### Problem requirements
Begin at the line below that has "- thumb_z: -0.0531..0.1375" and stop after the line that has "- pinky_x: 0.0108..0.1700". Please restate only those lines, word for word.

┏━━

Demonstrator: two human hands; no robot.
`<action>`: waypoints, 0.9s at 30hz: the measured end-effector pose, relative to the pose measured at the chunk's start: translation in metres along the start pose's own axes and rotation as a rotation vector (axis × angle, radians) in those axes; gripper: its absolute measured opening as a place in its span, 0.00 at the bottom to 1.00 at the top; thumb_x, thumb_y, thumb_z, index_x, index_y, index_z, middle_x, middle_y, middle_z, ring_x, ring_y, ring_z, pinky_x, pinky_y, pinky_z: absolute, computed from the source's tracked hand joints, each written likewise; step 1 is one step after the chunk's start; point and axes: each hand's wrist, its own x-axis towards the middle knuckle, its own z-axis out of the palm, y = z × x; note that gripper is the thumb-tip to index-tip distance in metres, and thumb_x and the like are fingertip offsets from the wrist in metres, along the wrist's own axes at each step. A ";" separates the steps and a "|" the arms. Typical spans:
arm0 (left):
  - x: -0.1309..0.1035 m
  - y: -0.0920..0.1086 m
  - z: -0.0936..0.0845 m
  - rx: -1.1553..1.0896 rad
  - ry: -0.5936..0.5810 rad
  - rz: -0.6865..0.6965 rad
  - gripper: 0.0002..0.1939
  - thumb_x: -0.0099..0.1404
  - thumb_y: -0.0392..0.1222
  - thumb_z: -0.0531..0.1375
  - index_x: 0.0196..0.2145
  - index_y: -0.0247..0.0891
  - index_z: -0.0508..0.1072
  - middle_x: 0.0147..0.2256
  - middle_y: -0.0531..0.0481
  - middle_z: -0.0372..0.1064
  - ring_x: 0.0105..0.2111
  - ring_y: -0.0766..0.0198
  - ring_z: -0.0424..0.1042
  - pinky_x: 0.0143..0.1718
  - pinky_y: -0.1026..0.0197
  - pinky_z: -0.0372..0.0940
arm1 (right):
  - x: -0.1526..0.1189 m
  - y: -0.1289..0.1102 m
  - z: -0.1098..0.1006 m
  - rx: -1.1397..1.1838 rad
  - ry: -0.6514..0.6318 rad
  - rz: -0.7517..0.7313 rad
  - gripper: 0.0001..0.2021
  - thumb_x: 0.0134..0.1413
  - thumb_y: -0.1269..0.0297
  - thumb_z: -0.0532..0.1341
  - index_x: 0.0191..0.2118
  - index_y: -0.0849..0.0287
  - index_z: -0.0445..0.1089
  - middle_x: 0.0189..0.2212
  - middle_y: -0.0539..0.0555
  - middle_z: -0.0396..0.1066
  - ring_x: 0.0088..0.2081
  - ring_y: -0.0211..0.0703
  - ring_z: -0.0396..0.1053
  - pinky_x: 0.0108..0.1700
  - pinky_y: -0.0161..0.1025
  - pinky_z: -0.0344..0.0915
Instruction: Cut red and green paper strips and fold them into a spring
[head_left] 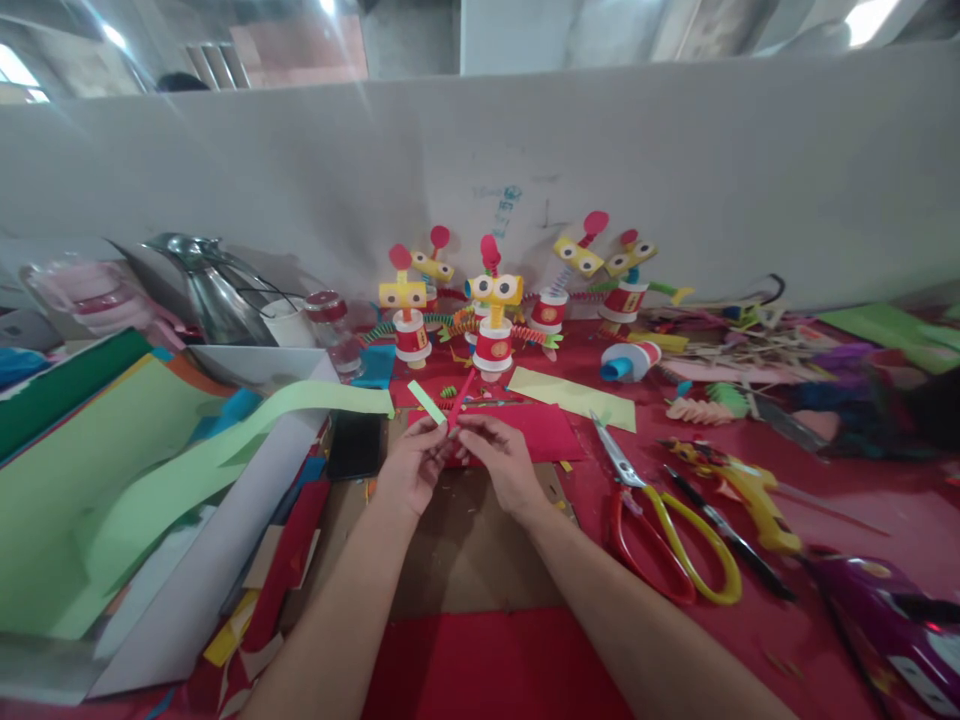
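My left hand (414, 464) and my right hand (501, 462) meet over the brown cardboard (465, 550), fingertips close together. Between them stand two narrow paper strips, a light green strip (426, 402) leaning left and a red strip (462, 396) leaning right. The strips come together at the fingers, where their lower ends are hidden. The left fingers pinch this joint, and the right thumb and fingers close on it from the other side. Just beyond the hands lie a red paper sheet (544, 430) and a small folded green paper spring (448, 392).
Several paper-cup figures (493, 345) stand at the back. Red-and-yellow-handled scissors (637, 490), a pen (724, 530) and a yellow glue gun (761, 500) lie right. A box of coloured paper (217, 560) and a phone (355, 445) are left. A pale green sheet (574, 395) lies beyond.
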 end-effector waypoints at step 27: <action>-0.003 -0.022 0.002 0.181 -0.097 0.303 0.10 0.46 0.38 0.69 0.27 0.32 0.75 0.24 0.52 0.73 0.25 0.70 0.69 0.33 0.64 0.64 | 0.003 0.002 -0.002 -0.127 0.142 -0.101 0.07 0.46 0.62 0.63 0.23 0.57 0.73 0.21 0.47 0.67 0.25 0.36 0.62 0.30 0.35 0.59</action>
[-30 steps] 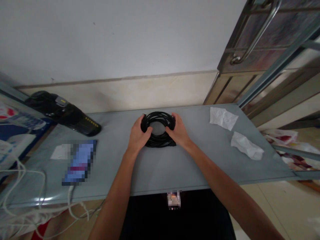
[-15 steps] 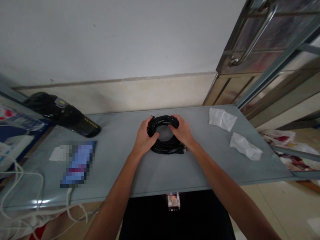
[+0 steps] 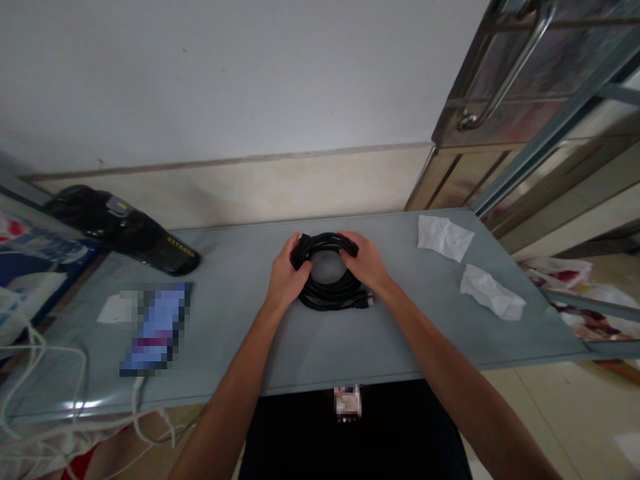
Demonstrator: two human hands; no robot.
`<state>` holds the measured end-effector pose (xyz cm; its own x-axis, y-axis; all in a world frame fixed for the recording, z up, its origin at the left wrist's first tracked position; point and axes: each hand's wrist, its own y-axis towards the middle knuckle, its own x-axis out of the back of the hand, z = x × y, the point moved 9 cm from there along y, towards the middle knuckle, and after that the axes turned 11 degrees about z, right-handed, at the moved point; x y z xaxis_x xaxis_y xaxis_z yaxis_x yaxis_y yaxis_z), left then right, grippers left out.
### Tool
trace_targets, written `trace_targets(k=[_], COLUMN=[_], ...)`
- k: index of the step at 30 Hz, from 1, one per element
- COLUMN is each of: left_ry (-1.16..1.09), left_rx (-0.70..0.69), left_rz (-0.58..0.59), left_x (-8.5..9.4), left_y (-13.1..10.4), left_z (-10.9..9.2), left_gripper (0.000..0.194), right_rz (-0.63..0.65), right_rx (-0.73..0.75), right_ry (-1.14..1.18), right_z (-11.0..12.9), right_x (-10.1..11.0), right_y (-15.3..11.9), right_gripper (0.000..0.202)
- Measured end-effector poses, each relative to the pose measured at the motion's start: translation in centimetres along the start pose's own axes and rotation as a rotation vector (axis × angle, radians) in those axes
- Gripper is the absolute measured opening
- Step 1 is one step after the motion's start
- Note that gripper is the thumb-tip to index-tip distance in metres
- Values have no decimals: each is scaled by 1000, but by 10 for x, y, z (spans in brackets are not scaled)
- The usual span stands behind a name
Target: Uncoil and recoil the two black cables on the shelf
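Observation:
A black cable (image 3: 330, 295) is wound into a round coil of several loops, lying on the grey tabletop (image 3: 340, 347) in the middle of the view. Its metal-tipped plug (image 3: 369, 302) pokes out at the lower right of the coil. My left hand (image 3: 289, 273) grips the coil's left side, with the thumb on the inner edge and the fingers round the outside. On the upper right side, my right hand (image 3: 366, 260) is closed on the loops, its thumb inside the ring. The fingers behind the cable are partly hidden.
Two crumpled white papers (image 3: 445, 238) (image 3: 493, 292) lie on the right of the table. At the left are a black handheld vacuum (image 3: 130, 230) and a pixelated blue device (image 3: 157, 327). White cables (image 3: 83, 360) hang at the lower left. A wall stands behind.
My left hand has shifted slightly, its thumb drawn a little to the left along the coil. The right hand and the coil stay in almost the same place.

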<state>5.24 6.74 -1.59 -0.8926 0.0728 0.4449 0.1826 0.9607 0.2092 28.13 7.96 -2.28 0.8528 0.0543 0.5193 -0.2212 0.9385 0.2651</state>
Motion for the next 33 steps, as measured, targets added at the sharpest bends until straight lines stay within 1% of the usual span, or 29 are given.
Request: trace_targets(k=[6,11,13,17,19,23,26,30,33], left_ry=[27,14,22,45,49,12,-91,-328,-514], left_rx=[-32,-70,-85,-83,-98,-133,-129,-62,-17], left_rz=[20,-10,-4,26,31,-13,-68,-142,-242], left_x=[-2,1,0,-4,-5,-1,6,17,27], left_y=[-2,-2,0,3,3,1,1,4,4], left_z=[0,-6,-8,-6,-7,-12,-13,-4,6], left_gripper=[72,71,69,65,63,49,41,38,34], right_rz=[-25,-70,-69,-36,-30,-39,-110,-274,-387], right_rx=[27,90,78,14,11,32,26,-20,-54], right_ry=[-6,47,49,34,36,68,135,318,450], right_z=[5,14,12,-2,-5,-5,-3,-12,-23], right_x=[-1,5,4,-1,-2,-2,4,18,31], right_y=[-1,-4,-3,0,0,0,-1,-1,-2], right_gripper=[48,45,44,46,48,43,36,43,45])
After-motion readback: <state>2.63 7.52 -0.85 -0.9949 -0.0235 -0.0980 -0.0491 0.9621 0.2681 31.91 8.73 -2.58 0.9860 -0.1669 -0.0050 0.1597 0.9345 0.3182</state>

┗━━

### Response area
  - thumb_z: -0.0531..0.1375
  - index_x: 0.0196..0.2145
  - index_y: -0.0247..0.0891
  - index_z: -0.0508..0.1072
  - middle_x: 0.0147..0.2256
  - middle_y: -0.0531..0.0481
  - middle_z: -0.0372..0.1064
  - ring_x: 0.0105..0.2111
  - ring_y: -0.0766..0.0198
  - ring_z: -0.0424..0.1042
  - pinky_x: 0.0143..0.1718
  - pinky_y: -0.1026..0.0197
  - pinky_z: -0.0372..0.0940
arm1 (right):
  - x: -0.1526..0.1189 m
  - y: -0.1289..0.1102 m
  - z: -0.1098..0.1006 m
  - rx: -1.1397..1.1838 rad
  - ry: -0.6514..0.6318 rad
  - rz: -0.7517..0.7313 rad
  - gripper: 0.0001..0.2021
  - thumb_x: 0.0134..0.1413
  - thumb_y: -0.1269..0.0297
  - thumb_z: -0.0532..0.1341
  - index_x: 0.0191..0.2118
  - index_y: -0.0849..0.0287
  - index_z: -0.0445..0.1089
  - middle_x: 0.0189..0.2212
  - middle_y: -0.0539..0.0555
  - middle_z: -0.0396..0.1066
  - ring_x: 0.0088..0.2081
  - ring_y: -0.0211..0.0703
  - ring_z: -0.0396..0.1053
  - pinky_x: 0.0108..0.1700

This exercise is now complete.